**About this task:** All of the listing below must be repeated word for word. Pictures are the only thing to omit.

**Collected material:**

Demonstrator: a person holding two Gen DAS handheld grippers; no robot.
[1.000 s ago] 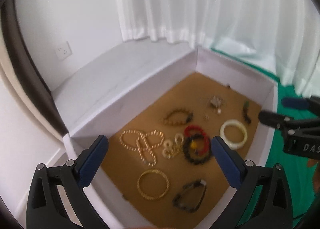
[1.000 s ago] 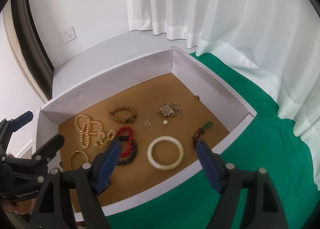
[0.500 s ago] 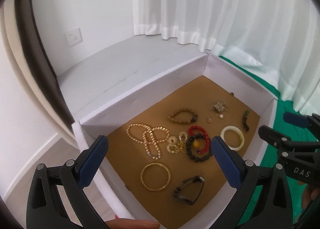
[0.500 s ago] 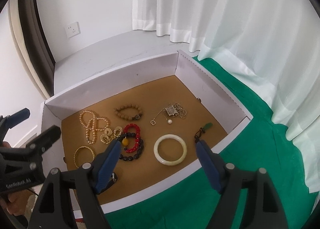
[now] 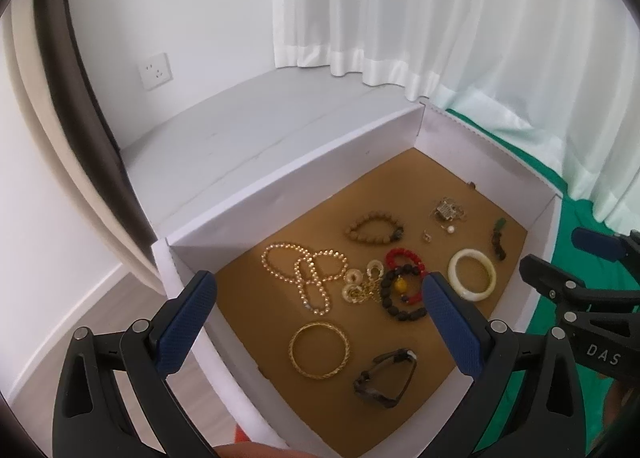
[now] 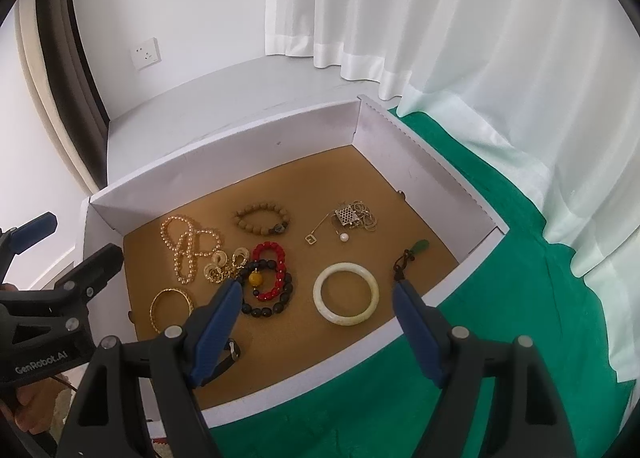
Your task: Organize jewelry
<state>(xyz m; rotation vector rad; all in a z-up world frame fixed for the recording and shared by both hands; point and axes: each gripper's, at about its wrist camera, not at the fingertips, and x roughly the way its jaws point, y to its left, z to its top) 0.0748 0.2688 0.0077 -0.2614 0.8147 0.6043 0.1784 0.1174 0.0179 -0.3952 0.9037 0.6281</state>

**Answer below:**
Demonstrator: a person holding two Gen DAS handheld grippers; no robot.
[1.000 s ago] 
[1.000 s ago] 
[0.500 s ago] 
[0.500 s ago] 
[now] 
[now] 
Your task: Organize jewelry
<state>(xyz m; rotation vector rad; all in a z-up world frame fixed for the recording and shared by both hands; point and axes: each gripper's, at about its wrist camera, not at the fingertips, and x roughly the way its jaws point, y to its left, z to its top) 0.0748 0.2688 0.0077 -0.2614 0.8147 0.6043 0.1784 0.1174 0.0179 -0.3952 0.9037 0.6281</state>

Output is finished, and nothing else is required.